The link will invite you to complete a counterfeit web page which take your information, opening the attachment could infect your device with malware. It might be from a tech company that you have an account with.
Here’s an example of a phishing email allegedly from Apple.
Things to look out for: The email address which is obviously not an official Apple address. If you hover the mouse arrow on the link “verify your identity” it shows a shortened link instead of a recognisable URL for Apple.
Smishing: via SMS or instant messenger apps
Messages are sent via a SMS or instant messaging apps such as WhatsApp or Facebook Messenger which contain a warning (e.g. or “Pay now or your account will be blocked”) or an offer (e.g. “Win a voucher at Aldi”), which encourages you to click on a link or dial a phone number. The link installs malware or directs to a counterfeit web page on which you are asked to input your payment data.
Be aware that legitimate companies are now very cautious in sending out these types of messages.
Things to look out for: hover over the link to the URL to see what it shows up, if it is unfamiliar or doesn’t link to the recognised site it is suspicious.
This type of phishing scam involves a scammer calling a victim to try to convince them to share personal, financial or security data. They may pose as a partner or collaborator of a major technology company calling you to warn you of a problem with your computer such as a virus or hack, and encouraging you to download a program or click a link to deal with the problem.
If successful, this gives the fraudster access to your computer, and charges a fee to solve the “problem” they have found.
Many people now publicly express dissatisfaction via social media, in the hope of getting quick results from the company at fault. Fraudsters quickly create fake accounts and react to the complaint as if they were the customer service department of the company in question. They invite you to offer a link to solve your issue which then leads to malware or data exposure.
Scammers have been found to send fake invitations to Google Calendar users which contain phishing links. Scammers take advantage of a setting that is enabled by default in Google Calendar and ensures that each calendar invitation is automatically added to your calendar. To prevent malicious invitations from appearing in your calendar and you accidentally clicking on links in those invitations, it’s best to disable this setting.
This scam is more likely to occur when you are selling an item, for example on a second-hand marketplace. A scam buyer will offer to make a payment and requests the seller’s account details, which the scammer will then confirm via a request to confirm the details via scanning a QR code. However, scanning the QR code, in combination with the account information the scammer already has will give them direct access to the buyer’s bank account.

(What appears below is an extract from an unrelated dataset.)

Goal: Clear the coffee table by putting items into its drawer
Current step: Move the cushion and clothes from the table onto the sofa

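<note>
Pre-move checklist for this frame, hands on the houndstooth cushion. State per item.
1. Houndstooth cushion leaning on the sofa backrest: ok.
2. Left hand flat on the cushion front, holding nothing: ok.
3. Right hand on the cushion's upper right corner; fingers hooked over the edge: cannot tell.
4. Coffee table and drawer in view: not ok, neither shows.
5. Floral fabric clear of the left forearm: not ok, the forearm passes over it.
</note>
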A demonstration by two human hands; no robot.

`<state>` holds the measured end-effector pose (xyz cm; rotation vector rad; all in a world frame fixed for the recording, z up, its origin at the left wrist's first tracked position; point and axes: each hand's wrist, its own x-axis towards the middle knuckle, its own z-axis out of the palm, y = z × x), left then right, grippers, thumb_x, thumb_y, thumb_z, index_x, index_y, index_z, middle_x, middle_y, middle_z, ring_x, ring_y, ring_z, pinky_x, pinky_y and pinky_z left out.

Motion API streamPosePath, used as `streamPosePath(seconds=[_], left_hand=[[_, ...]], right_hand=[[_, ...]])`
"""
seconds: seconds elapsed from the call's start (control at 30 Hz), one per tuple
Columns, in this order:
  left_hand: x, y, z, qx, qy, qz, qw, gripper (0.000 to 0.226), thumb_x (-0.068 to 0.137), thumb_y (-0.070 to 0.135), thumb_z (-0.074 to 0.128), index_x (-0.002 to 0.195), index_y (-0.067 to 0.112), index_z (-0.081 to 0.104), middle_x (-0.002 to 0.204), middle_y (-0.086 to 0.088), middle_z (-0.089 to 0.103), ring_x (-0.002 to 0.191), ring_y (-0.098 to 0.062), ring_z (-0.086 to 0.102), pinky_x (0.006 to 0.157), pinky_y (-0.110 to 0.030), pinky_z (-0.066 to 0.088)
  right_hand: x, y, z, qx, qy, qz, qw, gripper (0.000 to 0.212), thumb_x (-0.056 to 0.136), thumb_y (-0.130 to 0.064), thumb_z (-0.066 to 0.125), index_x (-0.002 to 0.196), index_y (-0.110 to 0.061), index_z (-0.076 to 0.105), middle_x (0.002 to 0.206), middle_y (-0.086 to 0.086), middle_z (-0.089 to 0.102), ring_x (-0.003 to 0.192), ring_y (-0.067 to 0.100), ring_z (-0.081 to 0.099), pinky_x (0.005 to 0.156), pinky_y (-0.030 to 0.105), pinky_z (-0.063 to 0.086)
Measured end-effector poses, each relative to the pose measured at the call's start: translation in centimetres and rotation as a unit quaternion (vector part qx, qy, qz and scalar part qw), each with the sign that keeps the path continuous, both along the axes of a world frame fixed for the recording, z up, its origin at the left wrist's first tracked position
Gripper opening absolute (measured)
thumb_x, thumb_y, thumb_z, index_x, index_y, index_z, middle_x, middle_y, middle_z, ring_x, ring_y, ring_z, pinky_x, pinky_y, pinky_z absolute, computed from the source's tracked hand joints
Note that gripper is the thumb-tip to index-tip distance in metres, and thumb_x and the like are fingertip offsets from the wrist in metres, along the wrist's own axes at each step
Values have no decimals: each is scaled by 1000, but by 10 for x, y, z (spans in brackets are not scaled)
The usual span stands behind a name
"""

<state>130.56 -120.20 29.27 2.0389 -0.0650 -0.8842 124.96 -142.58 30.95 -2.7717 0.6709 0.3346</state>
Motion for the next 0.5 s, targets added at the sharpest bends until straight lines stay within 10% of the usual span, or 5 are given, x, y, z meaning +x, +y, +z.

If you experience any of these phishing scenarios, be extremely cautious and avoid engaging with the messages and clicking links. Euroconsumers members are campaigning for better systemic solutions from the banks to better protect small businesses and consumers:
- Requiring additional confirmation when large amounts of money are being transferred to give opportunity to cancel transactions that a person may not be aware of.
- Mandate two factor authentication from a different device so that if a scammer has accessed your log in details, they are not easily able to log in on their own device and access the account.
- Reverse password authentication from the bank. Customers are used to being asked their password to authenticate who they are with their bank. The reverse can also help avoid scams, with banking sites being required to reveal that they are indeed your bank and not a fraudulent site.
- IBAN verification: this layer of security is already in operation in the Netherlands. It requires matching the name of the account holder to the IBAN number, in the event that you are a victim of phishing, it will be much easier to spot sa the name and IBAN will not match.
- One-time digital credit card: this involves creating a separate digital credit card containing the exact amount that you intend to spend online, this offers some protection as it limits the amount that can ever be accessed.